Exactly the lines below from the one with "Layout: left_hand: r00" up to and including the one with "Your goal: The" make up the answer, with nothing else added.

## DATA EXTRACT
=== Begin Enclosure ===

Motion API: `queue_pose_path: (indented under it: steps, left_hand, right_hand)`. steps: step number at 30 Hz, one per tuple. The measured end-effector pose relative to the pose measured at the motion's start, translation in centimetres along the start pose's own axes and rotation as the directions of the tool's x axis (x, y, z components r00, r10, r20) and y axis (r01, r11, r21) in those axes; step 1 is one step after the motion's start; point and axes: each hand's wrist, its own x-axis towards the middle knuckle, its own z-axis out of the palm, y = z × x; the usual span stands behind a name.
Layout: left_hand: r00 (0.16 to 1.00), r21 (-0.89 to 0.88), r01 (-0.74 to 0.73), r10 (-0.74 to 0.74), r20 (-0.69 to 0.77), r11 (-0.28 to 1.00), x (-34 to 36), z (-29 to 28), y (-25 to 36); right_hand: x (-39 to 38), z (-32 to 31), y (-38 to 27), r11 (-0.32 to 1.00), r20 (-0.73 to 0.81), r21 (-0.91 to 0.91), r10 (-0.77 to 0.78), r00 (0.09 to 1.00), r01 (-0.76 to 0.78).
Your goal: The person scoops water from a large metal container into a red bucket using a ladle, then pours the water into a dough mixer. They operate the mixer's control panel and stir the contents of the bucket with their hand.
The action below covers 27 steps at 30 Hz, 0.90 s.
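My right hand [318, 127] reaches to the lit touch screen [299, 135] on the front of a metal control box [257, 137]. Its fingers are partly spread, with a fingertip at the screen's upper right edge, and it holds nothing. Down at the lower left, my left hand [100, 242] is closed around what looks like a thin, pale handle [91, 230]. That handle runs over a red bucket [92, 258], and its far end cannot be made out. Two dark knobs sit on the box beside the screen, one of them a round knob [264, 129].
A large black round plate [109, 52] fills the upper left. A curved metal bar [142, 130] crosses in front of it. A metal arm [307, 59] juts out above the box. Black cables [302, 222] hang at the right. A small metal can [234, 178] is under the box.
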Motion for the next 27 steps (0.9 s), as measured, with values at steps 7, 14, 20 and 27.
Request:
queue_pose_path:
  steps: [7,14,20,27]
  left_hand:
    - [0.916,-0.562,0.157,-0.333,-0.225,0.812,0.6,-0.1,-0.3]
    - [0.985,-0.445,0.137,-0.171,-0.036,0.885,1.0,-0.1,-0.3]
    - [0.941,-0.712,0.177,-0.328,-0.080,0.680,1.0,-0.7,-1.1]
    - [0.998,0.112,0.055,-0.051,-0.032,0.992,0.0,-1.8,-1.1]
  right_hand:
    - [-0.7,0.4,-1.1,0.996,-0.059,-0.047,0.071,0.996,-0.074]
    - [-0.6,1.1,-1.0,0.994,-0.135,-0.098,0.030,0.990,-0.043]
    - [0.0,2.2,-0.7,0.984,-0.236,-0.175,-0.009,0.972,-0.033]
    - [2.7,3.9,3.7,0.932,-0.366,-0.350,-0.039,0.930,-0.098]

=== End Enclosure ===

## THE ANSWER
Layout: left_hand: r00 (0.16 to 1.00), r21 (-0.89 to 0.88), r01 (-0.74 to 0.73), r10 (-0.74 to 0.74), r20 (-0.69 to 0.77), r11 (-0.28 to 1.00), x (-34 to 36), z (-29 to 28), y (-25 to 36); right_hand: x (-39 to 38), z (-32 to 31), y (-38 to 27), r11 (-0.32 to 1.00), r20 (-0.73 to 0.81), r21 (-0.91 to 0.91), r10 (-0.77 to 0.78), r00 (0.09 to 1.00), r01 (-0.76 to 0.78).
Your goal: The person scoops water from a large metal container into a red bucket using a ladle, then pours the water into a dough mixer. They operate the mixer's control panel and stir the contents of the bucket with their hand.

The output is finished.